In her essay, The Opposite of Rape Culture is Nurturance Culture, writer Nora Samaran explains that to completely transform misogynistic cultures, men must do more than keep from assaulting women; they must be willing to transform their own understandings of themselves. Men must build “masculine nurturance skills” which allow them to recognise that their needs for attachment are healthy and normal. Such skills will free them to be whole and kind, and to heal themselves and others in the same ways that women are expected to.
Author Hadassah Egbedi noted that in his series of tweets, Tiwa Savage’s ex-husband, TeeBillz, demonstrated clear signs of emotional instability and “hints of suicidal thoughts” as he spoke about his fear of not being a good enough father to his children. Yet, “all everyone did was laugh and make jokes.” She blamed a culture where men are seen as incapable of being emotional, where parents teach their sons not to cry, not to feel, for fear of being called effeminate.
“…there needs to be a shift in the way we educate our boy child, and in the way we see things. Crying or being emotional does not emasculate a man.”
Men must build their resilience and, as Samaran points out, they must do this with other men. Women cannot be responsible for healing men while at the same time dealing with the consequences of male violence and neglect. Men must find ways to talk to each other about their emotions in ways that foster compassion, and reduces shame and confusion. Only by seeing other men set the example will men be able to move from a destructive masculinity that celebrates domination, aggression, and a capacity for violence to one that is oriented towards equality and respect.

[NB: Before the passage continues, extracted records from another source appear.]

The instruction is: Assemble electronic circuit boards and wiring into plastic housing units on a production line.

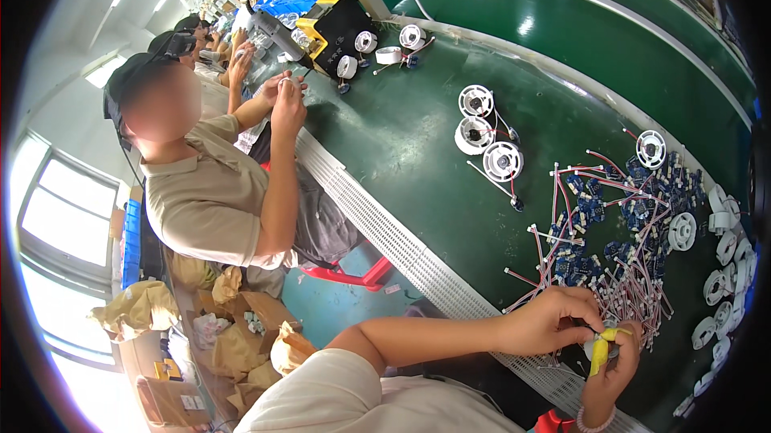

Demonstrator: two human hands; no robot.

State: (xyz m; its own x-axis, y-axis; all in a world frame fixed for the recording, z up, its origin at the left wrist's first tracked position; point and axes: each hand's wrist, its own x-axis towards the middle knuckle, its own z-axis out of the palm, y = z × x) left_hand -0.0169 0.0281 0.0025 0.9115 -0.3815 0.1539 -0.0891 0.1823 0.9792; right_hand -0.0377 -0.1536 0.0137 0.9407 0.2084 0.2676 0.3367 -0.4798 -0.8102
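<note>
In front of me, at the table's near edge, my left hand (554, 322) and my right hand (617, 365) meet with bent fingers. Between them is a small whitish part (590, 350), mostly covered by the fingers, so its exact kind is unclear. The left fingertips pinch at something dark on its upper side. Yellow covers (599, 355) wrap fingertips of the right hand, which grips the part from the right. Just beyond both hands lies a heap of blue circuit boards (590, 200) with red and white wire leads (630, 292).
Three white round housings (475, 135) with wires stand mid-table. More white rings (715, 288) line the right edge. A co-worker (217, 184) sits at left, handling a small part near a black-and-yellow box (341, 31). A perforated metal strip (401, 248) edges the green table (385, 128).
</note>
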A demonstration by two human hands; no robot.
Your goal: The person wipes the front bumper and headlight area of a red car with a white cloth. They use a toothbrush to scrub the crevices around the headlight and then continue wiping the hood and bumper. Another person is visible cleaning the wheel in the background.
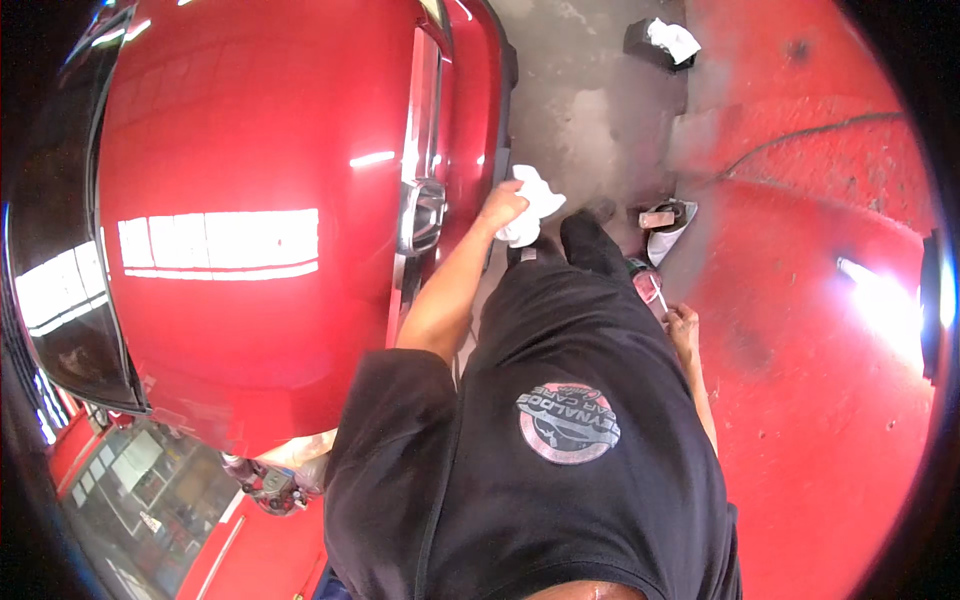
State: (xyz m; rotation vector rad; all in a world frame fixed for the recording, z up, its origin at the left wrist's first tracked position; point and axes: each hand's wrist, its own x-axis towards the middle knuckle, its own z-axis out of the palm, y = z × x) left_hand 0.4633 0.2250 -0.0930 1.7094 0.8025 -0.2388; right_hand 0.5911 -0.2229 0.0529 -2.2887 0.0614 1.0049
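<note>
My left hand (503, 207) is closed on a crumpled white cloth (535, 207), held out beside the front of a glossy red car (250, 150). The cloth hangs close to the car's red bumper (482, 110); whether it touches is unclear. Low on my other side, my right hand (683, 328) pinches a thin white stick (659, 297). The stick's far end reaches a small container (645, 280) with reddish contents, beside my leg. I cannot make out what the tip looks like. A chrome grille badge (424, 216) sits to the left of my left forearm.
A red wall (800, 330) with a bright lamp (885, 305) rises on the right. At its foot lie a white open bag or carton (670, 235), a pinkish block (656, 219) and a black box (648, 45) with white cloth (673, 41). The grey floor (575, 110) runs between car and wall.
</note>
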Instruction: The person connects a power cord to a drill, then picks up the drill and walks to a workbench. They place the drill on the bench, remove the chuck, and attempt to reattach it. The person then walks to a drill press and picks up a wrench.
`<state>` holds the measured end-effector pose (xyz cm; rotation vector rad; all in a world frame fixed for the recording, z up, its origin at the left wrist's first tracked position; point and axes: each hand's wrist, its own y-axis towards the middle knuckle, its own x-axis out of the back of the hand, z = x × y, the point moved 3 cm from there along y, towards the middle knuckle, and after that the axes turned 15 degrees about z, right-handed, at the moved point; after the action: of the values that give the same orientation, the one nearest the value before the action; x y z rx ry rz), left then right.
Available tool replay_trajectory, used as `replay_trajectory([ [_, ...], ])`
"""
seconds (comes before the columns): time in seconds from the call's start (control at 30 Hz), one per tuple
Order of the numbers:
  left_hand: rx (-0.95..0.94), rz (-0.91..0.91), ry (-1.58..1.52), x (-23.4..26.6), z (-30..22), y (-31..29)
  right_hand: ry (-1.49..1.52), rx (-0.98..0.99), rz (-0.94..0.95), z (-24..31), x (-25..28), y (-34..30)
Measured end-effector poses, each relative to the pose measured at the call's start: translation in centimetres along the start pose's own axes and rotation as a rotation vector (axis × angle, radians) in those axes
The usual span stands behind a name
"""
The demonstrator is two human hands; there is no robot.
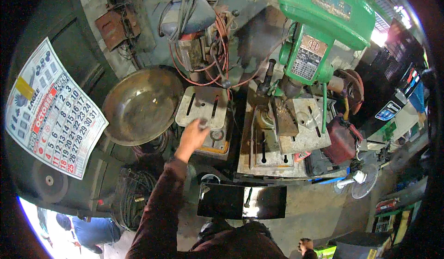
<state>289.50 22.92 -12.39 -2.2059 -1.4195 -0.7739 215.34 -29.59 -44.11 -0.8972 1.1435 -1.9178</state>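
My left hand (193, 138) reaches over the front edge of a pale slotted metal drill-press table (188, 105). Its fingers are closed around a small dark thing (202, 124), too small to make out. Under the slotted table is a grey base plate (217, 139) with yellowish edges. Behind stands the smaller drill press (189, 53), wrapped in orange and grey cords. Low on the right, my right hand (305, 246) hangs beside a bright green box (325, 252); its fingers are too small to read.
A large worn metal pan (143, 104) stands left of the slotted table, beside a hanging calendar (55, 111). On the right are a big green drill press (323, 18), a wooden block (284, 118) and a fan (364, 182). A shiny black panel (222, 201) is before me. A person (95, 231) is at lower left.
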Motion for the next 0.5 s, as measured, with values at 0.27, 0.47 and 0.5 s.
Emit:
replay_trajectory([
  [0.27, -0.245, -0.451, -0.018, 9.0, -13.3, 7.9, -0.368, 0.026, 0.106, 2.8, -9.9, -3.1],
  [0.47, -0.46, -0.89, 0.21, 20.2, -21.7, 8.8, -0.392, 0.119, 0.134, 9.5, -12.5, -2.0],
  [0.5, -0.516, -0.947, 0.268, 21.6, -22.8, 8.2, -0.394, 0.131, 0.142, 10.0, -12.7, -1.9],
])
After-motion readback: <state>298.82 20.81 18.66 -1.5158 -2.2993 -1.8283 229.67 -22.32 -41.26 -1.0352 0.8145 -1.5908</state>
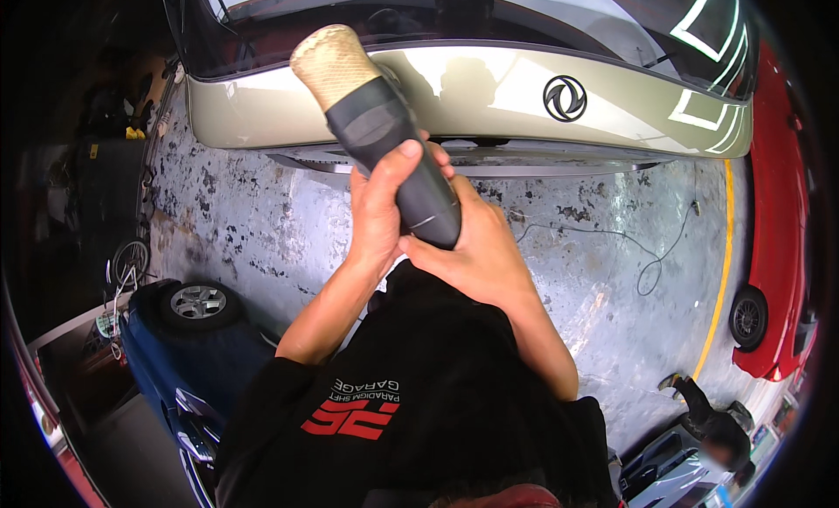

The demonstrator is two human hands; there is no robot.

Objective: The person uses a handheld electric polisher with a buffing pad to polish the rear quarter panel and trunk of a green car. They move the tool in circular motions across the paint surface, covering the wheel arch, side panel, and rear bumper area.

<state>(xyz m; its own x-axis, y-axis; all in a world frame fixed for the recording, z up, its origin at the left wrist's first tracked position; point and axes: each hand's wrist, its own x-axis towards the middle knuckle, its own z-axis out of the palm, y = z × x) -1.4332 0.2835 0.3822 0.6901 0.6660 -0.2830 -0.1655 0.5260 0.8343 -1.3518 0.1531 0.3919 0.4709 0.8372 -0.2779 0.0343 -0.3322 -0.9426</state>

The need for change is clear. The world will continue to demand more emotional and economic labour from families and individuals, and men whose expectations of masculinity have cut them off from their own desires and emotions will continue to struggle. Celebrities like Tiwa Savage and Toke Makinwa have been able to use their wealth and status to opt out of continuing to absorb the failures of the men in their lives. They refused to be burdened by partners who insisted on maintaining all the power, control and privilege, while being unable to fully contribute to their households. Unfortunately, not all women have the same capacity. Our rigid conceptions of gender have to adapt, or our society will die. This is not a threat or a promise, this is simple evolution.